§ **What to work on**: Please retype the records below exactly as they appear, leaving out every picture.

Data records
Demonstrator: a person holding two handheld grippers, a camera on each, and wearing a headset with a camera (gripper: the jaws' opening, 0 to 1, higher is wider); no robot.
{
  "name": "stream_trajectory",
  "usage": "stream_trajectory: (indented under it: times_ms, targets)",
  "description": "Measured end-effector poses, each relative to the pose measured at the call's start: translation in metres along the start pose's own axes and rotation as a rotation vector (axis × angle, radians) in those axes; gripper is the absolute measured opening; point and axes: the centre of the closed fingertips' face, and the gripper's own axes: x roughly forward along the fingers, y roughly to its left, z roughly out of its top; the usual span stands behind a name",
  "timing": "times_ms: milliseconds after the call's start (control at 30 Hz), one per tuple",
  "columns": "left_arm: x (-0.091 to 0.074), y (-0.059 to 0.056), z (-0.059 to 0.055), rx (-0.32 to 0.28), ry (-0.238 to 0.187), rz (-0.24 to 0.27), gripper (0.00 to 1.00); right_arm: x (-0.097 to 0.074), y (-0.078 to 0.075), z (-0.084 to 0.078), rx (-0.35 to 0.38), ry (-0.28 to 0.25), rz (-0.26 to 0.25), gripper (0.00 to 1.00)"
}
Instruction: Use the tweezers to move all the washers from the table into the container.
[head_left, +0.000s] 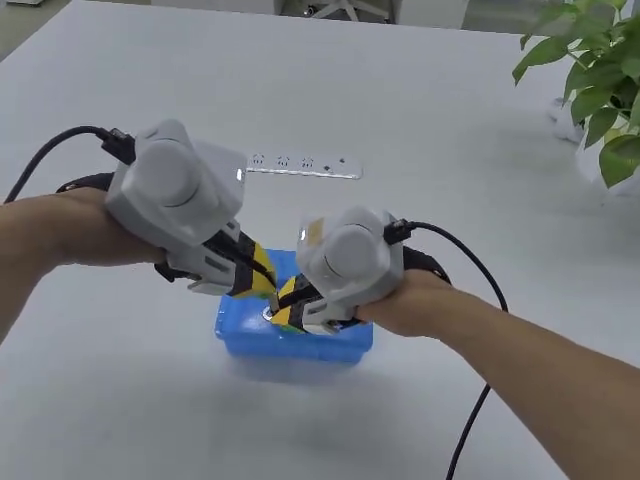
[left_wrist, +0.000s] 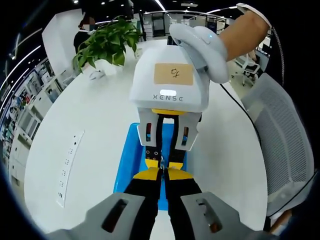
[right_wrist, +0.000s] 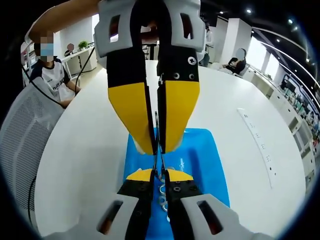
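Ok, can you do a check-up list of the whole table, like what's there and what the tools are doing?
Surface: white table, flat and plain.
Job's things: blue container under both tools; tweezers between them; a few small shiny washers seem to lie inside the container, none seen out on the table.
Clutter: white power strip.
Grippers: left tool and right tool meet tip to tip, each looks shut on the tweezers.
Cables: black cable from the left tool, another from the right.
Surroundings: leafy plant, mesh chair.
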Motion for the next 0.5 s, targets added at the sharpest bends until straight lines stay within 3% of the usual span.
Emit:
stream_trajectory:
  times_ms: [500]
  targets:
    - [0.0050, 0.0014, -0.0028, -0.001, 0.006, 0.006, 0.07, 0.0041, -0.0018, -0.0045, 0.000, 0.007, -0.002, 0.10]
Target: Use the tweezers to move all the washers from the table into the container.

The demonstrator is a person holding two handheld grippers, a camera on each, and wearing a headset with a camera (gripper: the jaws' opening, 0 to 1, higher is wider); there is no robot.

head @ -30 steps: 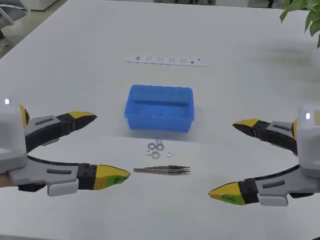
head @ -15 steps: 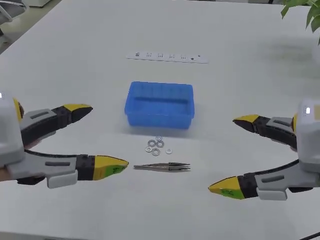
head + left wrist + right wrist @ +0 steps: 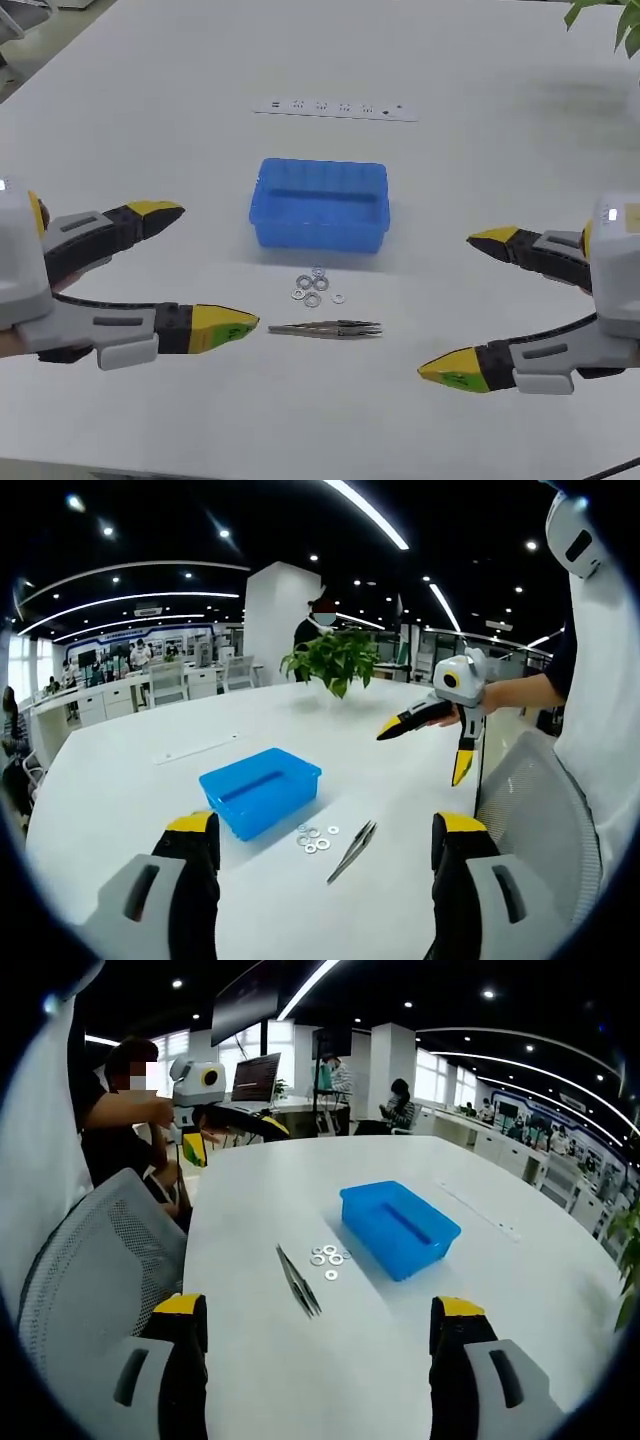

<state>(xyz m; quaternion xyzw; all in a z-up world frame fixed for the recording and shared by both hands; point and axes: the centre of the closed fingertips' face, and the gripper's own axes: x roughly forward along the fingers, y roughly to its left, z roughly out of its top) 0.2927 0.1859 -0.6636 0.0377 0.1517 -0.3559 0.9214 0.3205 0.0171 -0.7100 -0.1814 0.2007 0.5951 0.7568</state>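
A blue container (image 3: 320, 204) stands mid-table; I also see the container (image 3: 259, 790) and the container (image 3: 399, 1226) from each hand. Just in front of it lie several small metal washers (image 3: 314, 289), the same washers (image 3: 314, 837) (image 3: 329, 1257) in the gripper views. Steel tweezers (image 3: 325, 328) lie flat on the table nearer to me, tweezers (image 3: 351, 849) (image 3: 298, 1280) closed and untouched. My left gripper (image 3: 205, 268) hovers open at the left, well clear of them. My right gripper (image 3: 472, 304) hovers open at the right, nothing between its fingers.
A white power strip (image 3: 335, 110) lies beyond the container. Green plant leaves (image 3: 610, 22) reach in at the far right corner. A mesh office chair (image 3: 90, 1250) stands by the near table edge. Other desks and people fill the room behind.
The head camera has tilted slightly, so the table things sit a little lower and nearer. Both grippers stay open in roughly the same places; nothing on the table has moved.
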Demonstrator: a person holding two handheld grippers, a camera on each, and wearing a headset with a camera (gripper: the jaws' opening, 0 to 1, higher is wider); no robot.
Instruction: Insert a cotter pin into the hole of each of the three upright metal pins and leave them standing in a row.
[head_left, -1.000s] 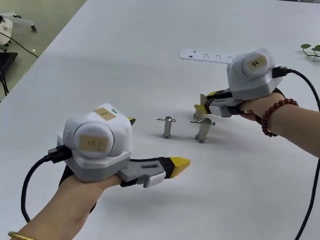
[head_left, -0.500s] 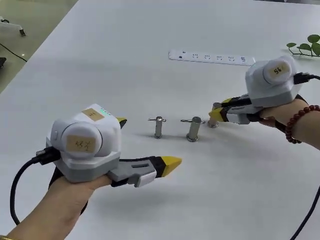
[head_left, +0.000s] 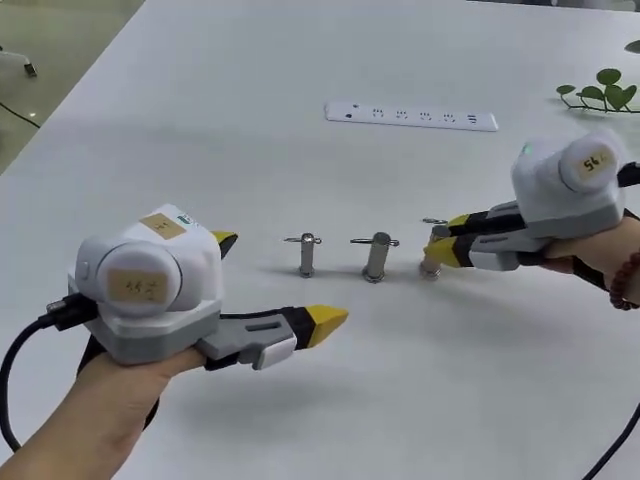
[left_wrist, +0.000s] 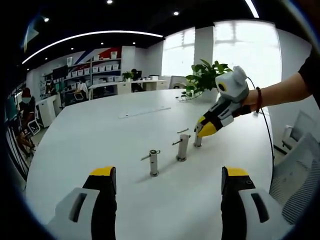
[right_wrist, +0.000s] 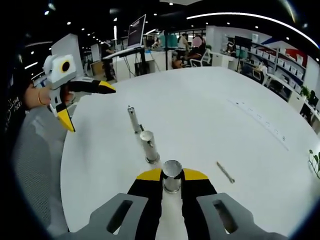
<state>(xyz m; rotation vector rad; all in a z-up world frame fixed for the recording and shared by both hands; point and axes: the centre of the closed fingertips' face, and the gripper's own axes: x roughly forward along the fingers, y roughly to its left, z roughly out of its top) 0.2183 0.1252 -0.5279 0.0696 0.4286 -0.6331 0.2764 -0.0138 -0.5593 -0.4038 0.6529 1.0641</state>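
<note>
The right gripper (head_left: 440, 252) is clamping the end pin (head_left: 429, 266) of the row.
Head view: at 3 o'clock its jaws are pressing against both sides of that upright pin, while the left gripper (head_left: 275, 282) is hanging at 8 o'clock, jaws spread wide and holding nothing. The middle pin (head_left: 376, 258) and left pin (head_left: 307, 256) are standing with inserted cotter pins (head_left: 372, 241). Left gripper view: the three pins are lining up toward 1 o'clock (above its parted jaws). Right gripper view: a loose cotter pin (right_wrist: 225, 171) is lying on the table (right_wrist: 210, 115) at 3 o'clock of the gripped pin.

White table (head_left: 300, 100), power strip (head_left: 410, 115), potted plant (left_wrist: 205, 80) — bright windows (left_wrist: 240, 45), office shelving (left_wrist: 95, 67), ceiling spotlights (left_wrist: 175, 13)
</note>
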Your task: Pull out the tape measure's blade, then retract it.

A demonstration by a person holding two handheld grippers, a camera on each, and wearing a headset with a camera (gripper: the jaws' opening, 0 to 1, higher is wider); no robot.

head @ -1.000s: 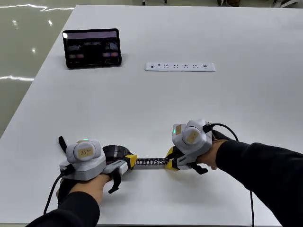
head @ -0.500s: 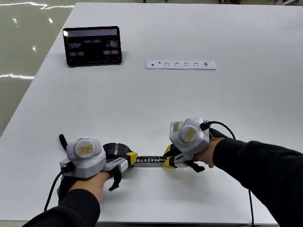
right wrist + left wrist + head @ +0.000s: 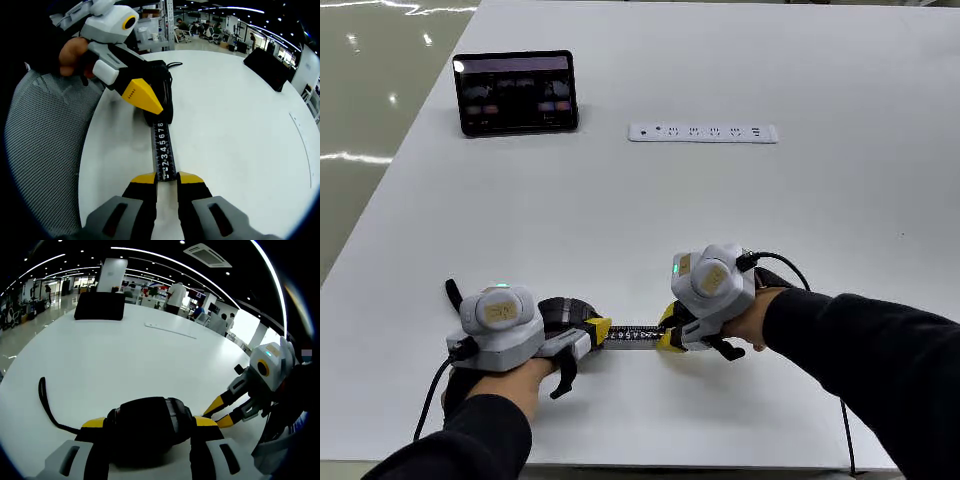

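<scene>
Right hand-held gripper (image 3: 166, 178) pinches blade (image 3: 161, 145) (jaws closed).

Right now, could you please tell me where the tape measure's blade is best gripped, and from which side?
Grip the blade's free tip, coming in along its length, opposite the case: it lies straight and flat, as the right gripper holds it.

The left gripper (image 3: 592, 333) clamps the tape measure (image 3: 563, 314) while the right gripper (image 3: 669, 340) pinches its blade (image 3: 635, 335).

Numerals 2–8 on tape blade (image 3: 161, 150)
</scene>
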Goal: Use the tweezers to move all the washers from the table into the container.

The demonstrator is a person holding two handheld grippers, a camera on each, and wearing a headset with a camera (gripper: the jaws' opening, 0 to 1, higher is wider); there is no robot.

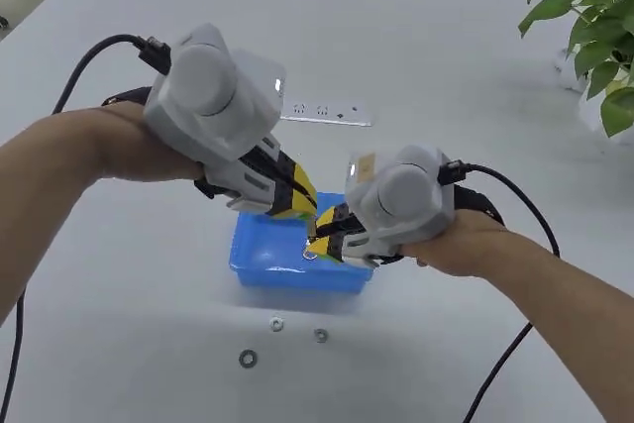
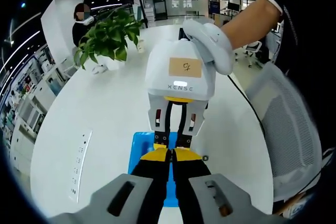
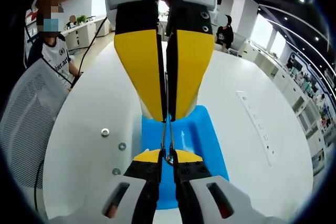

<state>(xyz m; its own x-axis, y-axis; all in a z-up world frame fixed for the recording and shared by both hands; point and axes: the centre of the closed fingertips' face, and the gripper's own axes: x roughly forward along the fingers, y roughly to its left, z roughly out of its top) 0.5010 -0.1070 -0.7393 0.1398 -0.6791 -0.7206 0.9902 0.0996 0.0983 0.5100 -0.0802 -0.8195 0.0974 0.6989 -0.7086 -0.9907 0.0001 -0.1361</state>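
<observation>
The blue container (image 1: 260, 253) sits on the white table. My left gripper (image 1: 302, 207) hangs above it, shut on the thin metal tweezers (image 3: 166, 135). My right gripper (image 1: 322, 238) faces it nose to nose, its jaws shut on the tweezers' lower end. A small washer (image 1: 310, 255) hangs at the tweezer tips over the container (image 3: 197, 140); the same washer (image 3: 169, 158) sits right at my right gripper (image 3: 167, 156). Three loose washers (image 1: 276, 323) (image 1: 320, 336) (image 1: 248, 358) lie on the table in front of the container.
A white power strip (image 1: 327, 113) lies flat behind the container. A potted plant (image 1: 594, 37) stands at the far right. Cables trail from both grippers. A mesh chair (image 2: 294, 129) and people stand beyond the table.
</observation>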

§ **Finished exercise**:
Demonstrator: a person holding two handheld grippers, a camera on each, and wearing a headset with a camera (gripper: the jaws' opening, 0 to 1, higher is wider); no robot.
{
  "name": "stream_trajectory",
  "usage": "stream_trajectory: (indented under it: times_ms, targets)",
  "description": "Measured end-effector poses, each relative to the pose measured at the call's start: translation in metres along the start pose's own axes and rotation as a rotation vector (axis × angle, radians) in those axes; gripper is the absolute measured opening; point and axes: the centre of the closed fingertips' face, and the gripper's own axes: x roughly forward along the fingers, y roughly to its left, z roughly out of its top; the usual span stands behind a name",
  "timing": "times_ms: milliseconds after the call's start (control at 30 Hz), one per tuple",
  "columns": "left_arm: x (-0.091 to 0.074), y (-0.059 to 0.056), z (-0.059 to 0.055), rx (-0.32 to 0.28), ry (-0.238 to 0.187), rz (-0.24 to 0.27), gripper (0.00 to 1.00); right_arm: x (-0.097 to 0.074), y (-0.078 to 0.075), z (-0.084 to 0.078), rx (-0.35 to 0.38), ry (-0.28 to 0.25), rz (-0.26 to 0.25), gripper (0.00 to 1.00)"
}
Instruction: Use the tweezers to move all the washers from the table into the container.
[head_left, +0.000s] 
[left_wrist, +0.000s] 
[right_wrist, +0.000s] 
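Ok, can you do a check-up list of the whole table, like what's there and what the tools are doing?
Surface: white table, flat and plain.
Job's things: blue container under both tools; tweezers between them; a few small shiny washers seem to lie inside the container, none seen out on the table.
Clutter: white power strip.
Grippers: left tool and right tool meet tip to tip, each looks shut on the tweezers.
Cables: black cable from the left tool, another from the right.
Surroundings: leafy plant, mesh chair.
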Motion for the next 0.5 s, targets added at the sharpest bends until straight lines stay within 3% of the usual span.
Emit:
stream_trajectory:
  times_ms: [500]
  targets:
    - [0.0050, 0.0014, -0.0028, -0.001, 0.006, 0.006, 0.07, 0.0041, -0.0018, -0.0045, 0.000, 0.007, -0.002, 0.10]
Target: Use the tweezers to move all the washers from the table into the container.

The demonstrator is a person holding two handheld grippers, a camera on each, and wearing a headset with a camera (gripper: the jaws' opening, 0 to 1, higher is wider); there is no robot.

head @ -30 steps: 
head @ -15 steps: 
head + left wrist + right wrist @ +0 steps: 

<state>(xyz m; quaternion xyzw; all in a z-up world frame fixed for the recording and shared by both hands; point and axes: the centre of the closed fingertips' face, and the gripper's own axes: x roughly forward along the fingers, y roughly to its left, z roughly out of its top) 0.2927 0.1859 -0.6636 0.0377 0.1517 -0.3559 0.9214 0.3205 0.0171 -0.7100 -0.1814 0.2007 0.5951 0.7568</state>
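A blue container (image 3: 320, 204) stands mid-table; I also see the container (image 3: 259, 790) and the container (image 3: 399, 1226) from each hand. Just in front of it lie several small metal washers (image 3: 314, 289), the same washers (image 3: 314, 837) (image 3: 329, 1257) in the gripper views. Steel tweezers (image 3: 325, 328) lie flat on the table nearer to me, tweezers (image 3: 351, 849) (image 3: 298, 1280) closed and untouched. My left gripper (image 3: 205, 268) hovers open at the left, well clear of them. My right gripper (image 3: 472, 304) hovers open at the right, nothing between its fingers.
A white power strip (image 3: 335, 110) lies beyond the container. Green plant leaves (image 3: 610, 22) reach in at the far right corner. A mesh office chair (image 3: 90, 1250) stands by the near table edge. Other desks and people fill the room behind.
The head camera has tilted slightly, so the table things sit a little lower and nearer. Both grippers stay open in roughly the same places; nothing on the table has moved.
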Demonstrator: a person holding two handheld grippers, a camera on each, and wearing a headset with a camera (gripper: the jaws' opening, 0 to 1, higher is wider); no robot.
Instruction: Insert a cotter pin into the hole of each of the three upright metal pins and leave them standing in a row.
[head_left, -1.000s] 
[head_left, -0.500s] 
[head_left, +0.000s] 
[left_wrist, +0.000s] 
[right_wrist, +0.000s] 
<state>(xyz m; rotation vector rad; all in a z-up world frame fixed for the recording and shared by both hands; point and axes: the centre of the closed fingertips' face, and the gripper's own axes: x roughly forward along the fingers, y roughly to its left, z roughly out of its top) 0.2183 0.1252 -0.5279 0.0696 0.4286 -0.6331 0.2764 -0.0138 -0.5593 -0.4038 0.6529 1.0641</state>
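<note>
The right gripper (head_left: 440, 252) is clamping the end pin (head_left: 429, 266) of the row.
Head view: at 3 o'clock its jaws are pressing against both sides of that upright pin, while the left gripper (head_left: 275, 282) is hanging at 8 o'clock, jaws spread wide and holding nothing. The middle pin (head_left: 376, 258) and left pin (head_left: 307, 256) are standing with inserted cotter pins (head_left: 372, 241). Left gripper view: the three pins are lining up toward 1 o'clock (above its parted jaws). Right gripper view: a loose cotter pin (right_wrist: 225, 171) is lying on the table (right_wrist: 210, 115) at 3 o'clock of the gripped pin.

White table (head_left: 300, 100), power strip (head_left: 410, 115), potted plant (left_wrist: 205, 80) — bright windows (left_wrist: 240, 45), office shelving (left_wrist: 95, 67), ceiling spotlights (left_wrist: 175, 13)
</note>
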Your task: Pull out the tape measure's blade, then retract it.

A demonstration by a person holding two handheld grippers, a camera on each, and wearing a headset with a camera (gripper: the jaws' opening, 0 to 1, higher is wider); no robot.

head @ -1.000s: 
head @ -0.500s: 
right wrist + left wrist + head @ +0.000s: 

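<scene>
Right hand-held gripper (image 3: 166, 178) pinches blade (image 3: 161, 145) (jaws closed).

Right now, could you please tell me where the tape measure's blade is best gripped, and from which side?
Grip the blade's free tip, coming in along its length, opposite the case: it lies straight and flat, as the right gripper holds it.

The left gripper (image 3: 592, 333) clamps the tape measure (image 3: 563, 314) while the right gripper (image 3: 669, 340) pinches its blade (image 3: 635, 335).

Numerals 2–8 on tape blade (image 3: 161, 150)
</scene>
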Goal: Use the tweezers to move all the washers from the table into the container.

The demonstrator is a person holding two handheld grippers, a camera on each, and wearing a headset with a camera (gripper: the jaws' opening, 0 to 1, higher is wider); there is no robot.


<state>(xyz m; its own x-axis, y-axis; all in a z-up world frame fixed for the recording and shared by both hands; point and axes: the centre of the closed fingertips' face, and the gripper's own axes: x roughly forward along the fingers, y roughly to its left, z roughly out of its top) 0.5010 -0.1070 -0.7393 0.1398 -0.6791 -0.7206 0.9902 0.0996 0.0983 0.5100 -0.0802 -0.8195 0.0974 0.6989 -0.7086 -0.9907 0.0001 -0.1361</state>
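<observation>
The blue container (image 1: 260, 253) sits on the white table. My left gripper (image 1: 302, 207) hangs above it, shut on the thin metal tweezers (image 3: 166, 135). My right gripper (image 1: 322, 238) faces it nose to nose, its jaws shut on the tweezers' lower end. A small washer (image 1: 310, 255) hangs at the tweezer tips over the container (image 3: 197, 140); the same washer (image 3: 169, 158) sits right at my right gripper (image 3: 167, 156). Three loose washers (image 1: 276, 323) (image 1: 320, 336) (image 1: 248, 358) lie on the table in front of the container.
A white power strip (image 1: 327, 113) lies flat behind the container. A potted plant (image 1: 594, 37) stands at the far right. Cables trail from both grippers. A mesh chair (image 2: 294, 129) and people stand beyond the table.
</observation>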

For this exercise, nothing further remains to be done.